Listed entries:
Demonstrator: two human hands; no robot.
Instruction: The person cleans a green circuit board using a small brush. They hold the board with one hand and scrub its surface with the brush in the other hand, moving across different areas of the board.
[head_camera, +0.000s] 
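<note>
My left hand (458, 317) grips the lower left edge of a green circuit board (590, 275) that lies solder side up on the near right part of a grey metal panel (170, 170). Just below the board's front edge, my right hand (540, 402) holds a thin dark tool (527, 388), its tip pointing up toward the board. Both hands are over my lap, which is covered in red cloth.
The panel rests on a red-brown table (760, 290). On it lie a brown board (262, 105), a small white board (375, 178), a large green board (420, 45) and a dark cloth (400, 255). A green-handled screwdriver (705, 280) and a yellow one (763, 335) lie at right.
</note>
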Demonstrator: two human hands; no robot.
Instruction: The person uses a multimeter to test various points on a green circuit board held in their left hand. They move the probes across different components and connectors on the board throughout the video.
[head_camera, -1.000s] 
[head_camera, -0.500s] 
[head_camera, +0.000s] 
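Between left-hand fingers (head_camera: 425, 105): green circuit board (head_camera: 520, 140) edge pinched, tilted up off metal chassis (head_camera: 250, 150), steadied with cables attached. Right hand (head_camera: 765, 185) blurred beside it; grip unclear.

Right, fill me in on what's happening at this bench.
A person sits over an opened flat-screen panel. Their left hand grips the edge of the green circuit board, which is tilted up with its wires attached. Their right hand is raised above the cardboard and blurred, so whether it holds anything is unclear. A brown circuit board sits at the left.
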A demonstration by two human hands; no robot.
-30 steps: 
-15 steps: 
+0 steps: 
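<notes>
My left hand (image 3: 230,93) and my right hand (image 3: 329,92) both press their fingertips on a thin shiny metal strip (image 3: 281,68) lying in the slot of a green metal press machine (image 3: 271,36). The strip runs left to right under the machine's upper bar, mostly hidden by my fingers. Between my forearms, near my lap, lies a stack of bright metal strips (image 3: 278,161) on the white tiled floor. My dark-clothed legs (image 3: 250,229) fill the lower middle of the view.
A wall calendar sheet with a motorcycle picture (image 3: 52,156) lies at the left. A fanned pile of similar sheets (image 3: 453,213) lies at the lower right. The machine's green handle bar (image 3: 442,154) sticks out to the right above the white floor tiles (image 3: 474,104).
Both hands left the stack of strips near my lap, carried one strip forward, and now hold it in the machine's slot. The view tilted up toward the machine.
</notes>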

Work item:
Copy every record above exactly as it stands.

Written solution:
Demonstrator: two human hands; no robot.
Instruction: The person cleans a green circuit board using a small brush. They hold the board with one hand and scrub its surface with the brush in the other hand, moving across different areas of the board.
[head_camera, +0.000s] 
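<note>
My left hand (458, 317) grips the lower left edge of a green circuit board (590, 275) that lies solder side up on the near right part of a grey metal panel (170, 170). Just below the board's front edge, my right hand (540, 402) holds a thin dark tool (527, 388), its tip pointing up toward the board. Both hands are over my lap, which is covered in red cloth.
The panel rests on a red-brown table (760, 290). On it lie a brown board (262, 105), a small white board (375, 178), a large green board (420, 45) and a dark cloth (400, 255). A green-handled screwdriver (705, 280) and a yellow one (763, 335) lie at right.
</note>
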Demonstrator: two human hands; no robot.
Instruction: The person uses a multimeter to test various points on a green circuit board held in their left hand. They move the probes across different components and connectors on the board throughout the video.
[head_camera, -1.000s] 
[head_camera, -0.500s] 
[head_camera, +0.000s] 
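Between left-hand fingers (head_camera: 425, 105): green circuit board (head_camera: 520, 140) edge pinched, tilted up off metal chassis (head_camera: 250, 150), steadied with cables attached. Right hand (head_camera: 765, 185) blurred beside it; grip unclear.

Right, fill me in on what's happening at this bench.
A person sits over an opened flat-screen panel. Their left hand grips the edge of the green circuit board, which is tilted up with its wires attached. Their right hand is raised above the cardboard and blurred, so whether it holds anything is unclear. A brown circuit board sits at the left.
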A demonstration by two human hands; no robot.
-30 steps: 
-15 steps: 
+0 steps: 
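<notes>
My left hand (image 3: 230,93) and my right hand (image 3: 329,92) both press their fingertips on a thin shiny metal strip (image 3: 281,68) lying in the slot of a green metal press machine (image 3: 271,36). The strip runs left to right under the machine's upper bar, mostly hidden by my fingers. Between my forearms, near my lap, lies a stack of bright metal strips (image 3: 278,161) on the white tiled floor. My dark-clothed legs (image 3: 250,229) fill the lower middle of the view.
A wall calendar sheet with a motorcycle picture (image 3: 52,156) lies at the left. A fanned pile of similar sheets (image 3: 453,213) lies at the lower right. The machine's green handle bar (image 3: 442,154) sticks out to the right above the white floor tiles (image 3: 474,104).
Both hands left the stack of strips near my lap, carried one strip forward, and now hold it in the machine's slot. The view tilted up toward the machine.
</notes>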

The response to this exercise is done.